WHAT YOU NEED TO DO »
Repeat exactly the lines below that lie between the line with "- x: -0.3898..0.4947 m" and the line with "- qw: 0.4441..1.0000", counting both of those lines as part of the answer.

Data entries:
○ ○ ○

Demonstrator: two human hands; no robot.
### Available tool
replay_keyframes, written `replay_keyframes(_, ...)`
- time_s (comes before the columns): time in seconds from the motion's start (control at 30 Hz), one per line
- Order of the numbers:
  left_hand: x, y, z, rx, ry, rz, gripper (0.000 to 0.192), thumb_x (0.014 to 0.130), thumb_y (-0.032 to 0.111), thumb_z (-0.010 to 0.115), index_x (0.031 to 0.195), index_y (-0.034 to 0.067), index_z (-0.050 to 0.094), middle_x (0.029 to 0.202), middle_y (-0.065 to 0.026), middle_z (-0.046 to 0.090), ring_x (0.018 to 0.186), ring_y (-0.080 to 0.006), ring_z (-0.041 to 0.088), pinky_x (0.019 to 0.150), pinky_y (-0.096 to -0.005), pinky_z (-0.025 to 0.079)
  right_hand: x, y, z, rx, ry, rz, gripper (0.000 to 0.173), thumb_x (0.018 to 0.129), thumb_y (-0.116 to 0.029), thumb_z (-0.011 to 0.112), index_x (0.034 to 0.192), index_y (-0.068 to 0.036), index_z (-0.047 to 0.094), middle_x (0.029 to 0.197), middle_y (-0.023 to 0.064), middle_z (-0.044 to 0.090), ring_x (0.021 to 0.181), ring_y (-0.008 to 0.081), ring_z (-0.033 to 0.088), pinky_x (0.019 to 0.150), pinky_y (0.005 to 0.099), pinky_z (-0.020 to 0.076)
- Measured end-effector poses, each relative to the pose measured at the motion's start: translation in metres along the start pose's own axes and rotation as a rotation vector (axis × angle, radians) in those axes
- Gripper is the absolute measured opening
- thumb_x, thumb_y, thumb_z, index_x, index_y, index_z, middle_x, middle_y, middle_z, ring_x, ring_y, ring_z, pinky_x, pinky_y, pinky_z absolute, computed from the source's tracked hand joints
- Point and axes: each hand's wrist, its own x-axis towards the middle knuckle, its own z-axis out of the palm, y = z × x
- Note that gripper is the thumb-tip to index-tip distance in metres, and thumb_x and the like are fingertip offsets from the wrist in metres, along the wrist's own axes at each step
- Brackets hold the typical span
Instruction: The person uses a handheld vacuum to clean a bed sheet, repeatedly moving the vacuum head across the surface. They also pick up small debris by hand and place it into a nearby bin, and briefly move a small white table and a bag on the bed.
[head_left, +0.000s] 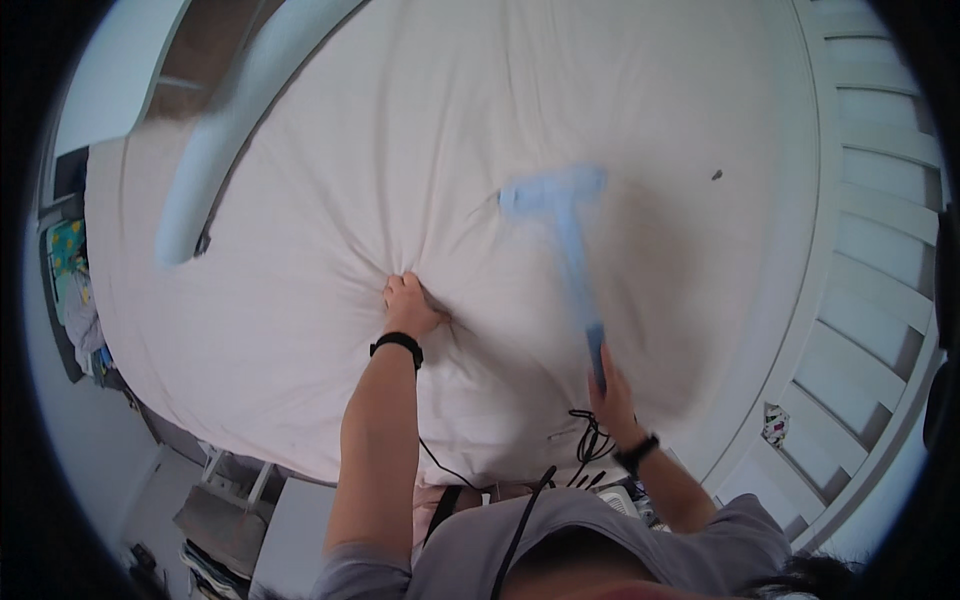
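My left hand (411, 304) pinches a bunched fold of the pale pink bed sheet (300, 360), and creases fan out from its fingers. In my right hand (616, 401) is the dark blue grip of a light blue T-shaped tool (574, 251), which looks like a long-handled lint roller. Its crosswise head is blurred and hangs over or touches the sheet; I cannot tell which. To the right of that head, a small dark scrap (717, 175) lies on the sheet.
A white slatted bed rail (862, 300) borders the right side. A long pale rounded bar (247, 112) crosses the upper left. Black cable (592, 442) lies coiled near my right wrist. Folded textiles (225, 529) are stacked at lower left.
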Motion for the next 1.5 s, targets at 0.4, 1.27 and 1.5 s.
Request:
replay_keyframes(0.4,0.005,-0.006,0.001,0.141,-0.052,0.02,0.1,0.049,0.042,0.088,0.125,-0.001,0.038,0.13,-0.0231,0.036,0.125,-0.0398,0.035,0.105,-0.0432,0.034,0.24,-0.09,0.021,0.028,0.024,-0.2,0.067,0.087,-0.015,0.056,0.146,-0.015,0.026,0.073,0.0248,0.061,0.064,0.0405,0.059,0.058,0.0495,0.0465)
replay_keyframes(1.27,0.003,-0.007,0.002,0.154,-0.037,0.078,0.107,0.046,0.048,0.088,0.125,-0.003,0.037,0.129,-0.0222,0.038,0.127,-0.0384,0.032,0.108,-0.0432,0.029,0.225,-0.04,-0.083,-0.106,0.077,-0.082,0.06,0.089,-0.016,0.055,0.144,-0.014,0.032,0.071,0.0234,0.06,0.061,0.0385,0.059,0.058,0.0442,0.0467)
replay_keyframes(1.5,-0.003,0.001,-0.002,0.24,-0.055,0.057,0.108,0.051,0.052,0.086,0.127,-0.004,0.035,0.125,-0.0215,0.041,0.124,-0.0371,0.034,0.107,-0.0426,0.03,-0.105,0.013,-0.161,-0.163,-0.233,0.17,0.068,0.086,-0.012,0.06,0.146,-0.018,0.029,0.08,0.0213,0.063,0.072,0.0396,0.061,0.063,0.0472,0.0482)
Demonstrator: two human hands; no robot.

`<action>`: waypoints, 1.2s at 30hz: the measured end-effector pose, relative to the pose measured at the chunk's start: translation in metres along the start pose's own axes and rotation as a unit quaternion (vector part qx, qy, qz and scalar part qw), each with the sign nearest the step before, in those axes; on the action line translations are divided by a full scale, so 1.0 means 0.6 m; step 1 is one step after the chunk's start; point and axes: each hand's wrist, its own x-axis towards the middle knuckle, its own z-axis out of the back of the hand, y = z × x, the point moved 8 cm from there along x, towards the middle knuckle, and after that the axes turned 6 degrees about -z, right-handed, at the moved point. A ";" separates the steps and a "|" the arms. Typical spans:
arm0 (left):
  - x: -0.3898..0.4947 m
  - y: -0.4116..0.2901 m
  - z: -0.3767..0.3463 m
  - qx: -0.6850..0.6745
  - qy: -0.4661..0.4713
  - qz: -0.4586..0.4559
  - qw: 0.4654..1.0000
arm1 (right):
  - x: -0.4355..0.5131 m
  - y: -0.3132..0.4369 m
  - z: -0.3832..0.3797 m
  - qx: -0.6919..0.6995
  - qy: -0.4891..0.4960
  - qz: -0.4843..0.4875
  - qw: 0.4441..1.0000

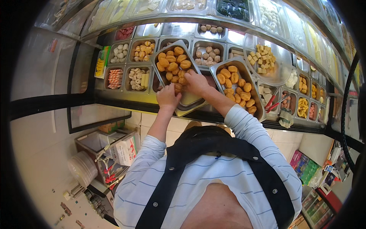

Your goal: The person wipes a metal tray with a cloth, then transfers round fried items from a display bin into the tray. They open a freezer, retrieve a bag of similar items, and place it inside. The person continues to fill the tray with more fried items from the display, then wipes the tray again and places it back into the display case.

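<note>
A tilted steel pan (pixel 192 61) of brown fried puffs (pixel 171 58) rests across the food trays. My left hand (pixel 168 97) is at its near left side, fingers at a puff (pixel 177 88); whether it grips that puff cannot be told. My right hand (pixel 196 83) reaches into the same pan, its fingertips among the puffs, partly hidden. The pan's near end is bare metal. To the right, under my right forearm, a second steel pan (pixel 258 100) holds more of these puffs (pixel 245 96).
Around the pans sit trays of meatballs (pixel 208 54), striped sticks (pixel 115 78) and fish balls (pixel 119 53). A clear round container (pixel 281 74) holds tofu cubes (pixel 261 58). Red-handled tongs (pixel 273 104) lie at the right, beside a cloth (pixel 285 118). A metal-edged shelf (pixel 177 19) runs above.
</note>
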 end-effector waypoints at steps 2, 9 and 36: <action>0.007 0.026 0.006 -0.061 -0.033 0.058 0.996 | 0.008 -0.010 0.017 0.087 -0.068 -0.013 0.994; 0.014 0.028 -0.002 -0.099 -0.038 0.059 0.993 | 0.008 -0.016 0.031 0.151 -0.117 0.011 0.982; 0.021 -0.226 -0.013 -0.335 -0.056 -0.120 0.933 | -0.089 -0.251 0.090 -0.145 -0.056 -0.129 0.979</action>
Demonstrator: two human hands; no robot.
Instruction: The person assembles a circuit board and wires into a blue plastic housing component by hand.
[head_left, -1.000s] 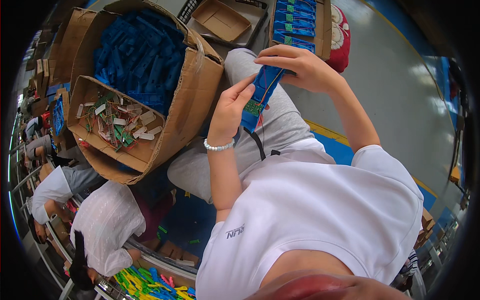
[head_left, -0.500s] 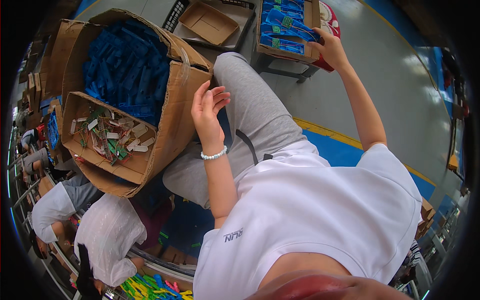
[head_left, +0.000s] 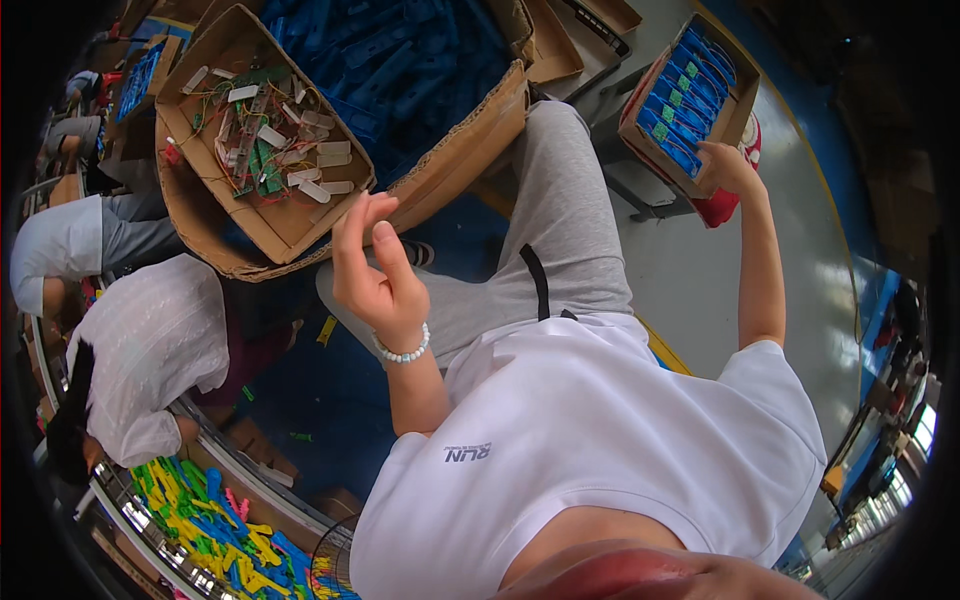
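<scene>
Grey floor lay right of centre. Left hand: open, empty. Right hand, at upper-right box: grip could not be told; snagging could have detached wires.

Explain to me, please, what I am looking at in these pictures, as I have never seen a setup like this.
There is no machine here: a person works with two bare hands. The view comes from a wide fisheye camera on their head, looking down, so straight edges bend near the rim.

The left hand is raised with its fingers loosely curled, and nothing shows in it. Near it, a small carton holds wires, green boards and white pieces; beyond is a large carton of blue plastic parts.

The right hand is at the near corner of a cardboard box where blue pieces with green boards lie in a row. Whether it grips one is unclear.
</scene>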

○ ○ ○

ANSWER TO THIS TASK »
  - x: -0.3898..0.4947 m
  - y: -0.4116..0.2901 m
  - z: -0.3767..0.3463 m
  - qx: -0.6850..0.6745
  - qy: -0.4661..0.4713
  - qz: -0.4586..0.4559
  - qw: 0.4654..1.0000
arm1 (right):
  - x: -0.4355..0.5131 m
  - y: -0.3132..0.4369 m
  - z: -0.3832..0.3797 m
  - qx: -0.6919..0.6995
  - qy: -0.4891..0.4960
  - qz: -0.4843..0.4875
  - qw: 0.4441..1.0000

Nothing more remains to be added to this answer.